Genesis 12:3-6

So Abram went, as the Lord had told him; and Lot went with him. Abram was seventy-five years old when he departed from Haran. Abram took his wife Sarai and his brother’s son Lot, and all the possessions that they had gathered, and the persons whom they had acquired in Haran; and they set forth to go to the land of Canaan. When they had come to the land of Canaan, Abram passed through the land to the place at Shechem, to the oak of Moreh. At that time the Canaanites were in the land.  Genesis 12:3-6


Listening again to the stories of Abraham and Sarah means looking back to history before history.  Looking back to a culture that was very very different from our own.  A time before time. 


The temptation is to ignore that distance and just take the story as it comes to us.  God says “Go to Canaan” and Abraham loads up the family and takes off.  The Bible says that he was 75 years old at the time and we think of our Uncle Roger who is about that age as well.  Some of us imagine the Beverly Hillbillies on camels.  Few of us catch the reference to “the persons whom they had acquired in Haran” and realize that Abraham was a slave owner in a culture dependent on the practice of slavery.


One person in church on Sunday told me that he hated this whole story.  He has spent years struggling with the idea that God would send Abraham into an otherwise peaceful land inhabited by Canaanites in order to kill them and steal their land.  He has…don’t you think….a point?


Delegations from Israel and Palestine are talking again about an illusive peace.  We might think their struggle reaches only back to 1949 but we know better.  The struggle for supremacy in that area dates back to this time before time.  The argument remains, “God told Abraham to go get this land for US.”  So they fight about who gets to be us.


We get into trouble, I think, when we look back into history only to justify what we want today.  I know that we don’t and can’t have access to “pure history”, to the unblemished, unvarnished, unspun account of what really happened.  So the values best imported into listening to history might be humility, open-mindedness, and judgment.

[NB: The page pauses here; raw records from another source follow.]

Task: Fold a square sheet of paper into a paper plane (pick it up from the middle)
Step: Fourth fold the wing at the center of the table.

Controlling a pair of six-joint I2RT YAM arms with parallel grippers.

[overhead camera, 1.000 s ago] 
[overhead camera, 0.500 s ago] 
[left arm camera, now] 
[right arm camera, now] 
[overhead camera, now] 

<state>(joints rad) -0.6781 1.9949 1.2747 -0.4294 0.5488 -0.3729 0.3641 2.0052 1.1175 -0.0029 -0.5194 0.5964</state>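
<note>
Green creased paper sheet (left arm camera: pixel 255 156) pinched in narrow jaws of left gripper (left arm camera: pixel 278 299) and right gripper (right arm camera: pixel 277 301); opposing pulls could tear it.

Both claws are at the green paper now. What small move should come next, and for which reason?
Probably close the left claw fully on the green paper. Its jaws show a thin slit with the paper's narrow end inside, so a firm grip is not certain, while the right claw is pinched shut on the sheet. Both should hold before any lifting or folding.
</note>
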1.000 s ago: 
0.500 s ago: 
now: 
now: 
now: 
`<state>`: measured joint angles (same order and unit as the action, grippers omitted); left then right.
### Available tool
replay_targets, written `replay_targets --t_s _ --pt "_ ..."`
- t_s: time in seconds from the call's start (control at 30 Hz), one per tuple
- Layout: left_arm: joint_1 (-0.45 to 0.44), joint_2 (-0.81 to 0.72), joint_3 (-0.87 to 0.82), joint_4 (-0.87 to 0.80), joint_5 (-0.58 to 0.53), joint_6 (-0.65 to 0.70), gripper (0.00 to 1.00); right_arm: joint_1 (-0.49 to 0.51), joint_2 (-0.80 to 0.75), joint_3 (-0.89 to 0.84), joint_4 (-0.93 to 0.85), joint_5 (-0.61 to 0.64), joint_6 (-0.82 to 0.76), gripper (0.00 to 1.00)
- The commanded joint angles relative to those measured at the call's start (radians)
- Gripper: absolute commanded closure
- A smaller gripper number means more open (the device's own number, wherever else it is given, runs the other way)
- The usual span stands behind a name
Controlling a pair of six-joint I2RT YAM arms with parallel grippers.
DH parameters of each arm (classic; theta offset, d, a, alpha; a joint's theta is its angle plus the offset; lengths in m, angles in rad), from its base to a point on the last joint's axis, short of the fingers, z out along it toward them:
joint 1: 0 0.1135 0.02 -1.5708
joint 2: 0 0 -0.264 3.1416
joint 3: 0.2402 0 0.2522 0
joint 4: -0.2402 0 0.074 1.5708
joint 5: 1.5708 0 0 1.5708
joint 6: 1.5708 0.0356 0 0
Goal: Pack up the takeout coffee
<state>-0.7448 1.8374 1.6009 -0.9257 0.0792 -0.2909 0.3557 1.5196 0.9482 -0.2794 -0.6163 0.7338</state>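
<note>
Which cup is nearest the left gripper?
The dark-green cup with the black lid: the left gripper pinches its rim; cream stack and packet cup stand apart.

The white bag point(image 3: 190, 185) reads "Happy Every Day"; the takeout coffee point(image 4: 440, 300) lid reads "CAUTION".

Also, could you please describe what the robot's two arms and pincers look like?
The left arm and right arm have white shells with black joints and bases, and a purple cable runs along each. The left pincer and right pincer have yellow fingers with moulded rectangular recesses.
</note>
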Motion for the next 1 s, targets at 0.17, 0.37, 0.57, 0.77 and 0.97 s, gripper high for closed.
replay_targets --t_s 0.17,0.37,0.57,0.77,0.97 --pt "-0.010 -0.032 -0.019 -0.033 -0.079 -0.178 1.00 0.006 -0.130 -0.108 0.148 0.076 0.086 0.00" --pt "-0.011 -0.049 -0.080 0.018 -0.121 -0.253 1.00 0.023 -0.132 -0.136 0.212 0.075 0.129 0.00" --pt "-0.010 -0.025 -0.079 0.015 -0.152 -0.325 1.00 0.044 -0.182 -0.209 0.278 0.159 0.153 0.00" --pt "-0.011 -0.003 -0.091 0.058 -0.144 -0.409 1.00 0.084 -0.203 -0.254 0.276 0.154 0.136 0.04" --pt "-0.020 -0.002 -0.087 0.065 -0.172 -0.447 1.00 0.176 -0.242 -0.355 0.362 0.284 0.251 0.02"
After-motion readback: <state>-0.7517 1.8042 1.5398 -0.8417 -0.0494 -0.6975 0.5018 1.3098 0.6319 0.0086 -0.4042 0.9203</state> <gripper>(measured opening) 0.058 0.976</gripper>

We look at life and see a tension between things staying the same and things changing.  We want what we like to stay the same, and we want what we don’t like to change.  The universe, however, seems little moved by what we want.  Change, movement, is the constant reality.  And movement is what is happening in this story.


This is a story about letting go of what was for the promise of something better.  About how one man following God leads to uprooting his whole family, their whole lives.  It is about a clash of cultures, of ways of being in the world.  Ultimately, and here is where our bias enters, it is all about working out God’s promises for the good of all.


Let us pray:  Dear Lord, as parents we hate to see our children fight.  We are so often afraid because we see a future our children do not see.  As your promise called a people to get on the move toward something better, may we trust as well in your wisdom to take us where we cannot see.  In Jesus’ name.  Amen.


3 Responses to “Genesis 12:3-6”

  1. Gloria Rockhold Says:

    “illusive” peace as well as “elusive” peace. I was in the Holy Land a year ago May. We heard a lecture by a Christian Palestinian professor who claimed that the conflict between the Palestinians and the Jews has nothing to do with the ‘history’ beginning with Abraham or the Ishmael/Isaac story. He said the people in this area have lived side by side in peace for centuries. It’s only since the Balfour Declaration that there has been civil war. Any thoughts?

  2. revkerry Says:

    Hi Gloria. Forgive my misspellings…I tend to type quickly and I am a bad proofreader. As far as the professor’s thoughts, I think he’s mostly right and he is far more knowledgeable than I am. There have been long periods of peaceful co-existence.

    • Gloria Rockhold Says:

      No problem, but I’m a “recovering” English teacher . 😉 I know about the proofreading thing. I often misspell or misuse words (their, there, for example). Luckily, one can edit postings on FB so that is convenient.

      Thanks! I enjoy your insights so much.